She made a noise that translated through her voder as a sniff. "Typical. Just like before. Well, tell your master that I said he should confirm you right now. That is my opinion, whether or not he wishes to hear it."

"Yes, Master J'wr'r'l." There was no way he was going to tell Qui-Gon Jinn any such thing.

"Do you like Master Jinn, Obi-Wan?" The master paused by a lift and pressed its call button.

"Um, yes, I think so, master."

The Skzing gave one of her odd trilling laughs. "Not too sure of that, are you, Obi-Wan? And yet you are defending him to me." The lift came; they stepped into it, and she turned to him, bending low so that her feathery golden antennae brushed his face. "I want you to remember something, padawan: A master and a padawan do not have to like each other to be right for each other. They do not have to like each other to love each other."

The lift door pinged and opened before them. "Right this way," Master J'wr'r'l said, and Qui-Gon's room was just at the end of the corridor.

"Thank you, Master J'wr'r'l." She had always been a help to him when he was an initiate, and he tried to put all his gratitude for that into those words.

"You're welcome, Obi-Wan. Here, I'll take those so you can get the door."

She whisked the rest of the linens out of his arms and still had a hand free to wave him on ahead of her once the door opened.

The smell of something cooking already filled the sitting room.

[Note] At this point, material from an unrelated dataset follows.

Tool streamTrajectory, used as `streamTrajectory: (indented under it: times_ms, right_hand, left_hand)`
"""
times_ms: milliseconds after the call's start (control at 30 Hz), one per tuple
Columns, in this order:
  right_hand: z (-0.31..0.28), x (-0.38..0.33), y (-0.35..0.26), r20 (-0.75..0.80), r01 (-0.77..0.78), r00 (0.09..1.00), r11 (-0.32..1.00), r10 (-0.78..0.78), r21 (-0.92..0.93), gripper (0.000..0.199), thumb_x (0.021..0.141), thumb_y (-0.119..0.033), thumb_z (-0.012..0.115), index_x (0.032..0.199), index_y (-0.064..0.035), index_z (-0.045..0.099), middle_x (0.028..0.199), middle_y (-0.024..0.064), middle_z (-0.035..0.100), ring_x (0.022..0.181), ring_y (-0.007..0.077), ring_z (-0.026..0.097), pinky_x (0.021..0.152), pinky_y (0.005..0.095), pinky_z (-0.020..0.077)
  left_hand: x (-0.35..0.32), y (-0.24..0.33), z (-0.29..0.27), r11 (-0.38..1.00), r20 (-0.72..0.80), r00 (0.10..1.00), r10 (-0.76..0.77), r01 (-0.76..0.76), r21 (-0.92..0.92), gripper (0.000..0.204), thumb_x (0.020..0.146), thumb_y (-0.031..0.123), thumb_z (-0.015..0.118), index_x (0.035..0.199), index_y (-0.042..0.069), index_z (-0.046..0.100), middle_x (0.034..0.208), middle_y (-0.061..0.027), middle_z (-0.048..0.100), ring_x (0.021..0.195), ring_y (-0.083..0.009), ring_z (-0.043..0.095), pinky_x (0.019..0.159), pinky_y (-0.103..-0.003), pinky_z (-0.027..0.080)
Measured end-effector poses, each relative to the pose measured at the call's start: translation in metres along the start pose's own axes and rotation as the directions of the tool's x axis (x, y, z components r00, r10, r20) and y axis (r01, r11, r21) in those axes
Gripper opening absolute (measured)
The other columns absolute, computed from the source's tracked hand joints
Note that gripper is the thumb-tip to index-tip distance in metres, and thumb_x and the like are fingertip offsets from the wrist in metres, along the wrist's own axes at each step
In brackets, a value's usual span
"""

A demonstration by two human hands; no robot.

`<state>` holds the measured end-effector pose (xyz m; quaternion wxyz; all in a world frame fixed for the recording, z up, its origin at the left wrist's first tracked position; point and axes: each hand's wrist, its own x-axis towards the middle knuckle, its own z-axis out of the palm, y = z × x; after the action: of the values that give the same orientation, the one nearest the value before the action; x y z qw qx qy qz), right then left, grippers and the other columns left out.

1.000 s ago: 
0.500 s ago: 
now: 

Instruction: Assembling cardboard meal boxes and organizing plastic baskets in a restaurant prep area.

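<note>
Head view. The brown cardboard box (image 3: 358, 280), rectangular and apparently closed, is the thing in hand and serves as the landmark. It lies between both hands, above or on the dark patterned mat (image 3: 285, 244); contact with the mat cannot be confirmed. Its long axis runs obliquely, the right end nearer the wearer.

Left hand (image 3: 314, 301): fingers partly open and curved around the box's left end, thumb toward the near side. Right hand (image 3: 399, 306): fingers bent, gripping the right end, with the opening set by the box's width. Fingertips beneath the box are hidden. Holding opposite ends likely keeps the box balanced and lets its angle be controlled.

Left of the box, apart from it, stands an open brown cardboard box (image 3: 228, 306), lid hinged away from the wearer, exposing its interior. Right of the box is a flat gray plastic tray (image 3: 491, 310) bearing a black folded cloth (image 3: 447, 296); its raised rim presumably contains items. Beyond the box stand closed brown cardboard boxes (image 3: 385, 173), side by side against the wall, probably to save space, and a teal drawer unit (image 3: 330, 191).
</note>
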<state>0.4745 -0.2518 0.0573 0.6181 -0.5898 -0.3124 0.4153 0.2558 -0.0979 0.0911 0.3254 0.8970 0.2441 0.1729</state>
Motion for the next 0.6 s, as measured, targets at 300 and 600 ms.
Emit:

He turned to Master J'wr'r'l and tried to wrest the pile of linens away from her. "I can take care of these, master--"

"Nonsense, Obi-Wan, allow me to help you."

It is difficult to prevail over a being who is more than a foot taller than you are and has eight limbs to your four. Obi-Wan, shamefaced, was watching the Skzing master put away the new linens when Qui-Gon emerged from the kitchen, spatula in hand.

"There you are, Obi-Wan. And I thought I recognized your voice, Master J'wr'r'l."

"I happened to run into your padawan, Qui-Gon, and he looked like he needed a little help." She angled her head toward Qui-Gon, making her sapphire-blue eyes glint suddenly. "He is your padawan, isn't he?"

Obi-Wan could have sworn his master smiled, just for a moment. Just one twitch of the corner of his bearded mouth. "Yes, he is."

"Good. Now get back to that skillet and make sure whatever it is doesn't burn. Such a bother, cooking, isn't it? Pity you human types must do it so much."

And with another brush of her antennae across Obi-Wan's hair, Master J'wr'r'l departed.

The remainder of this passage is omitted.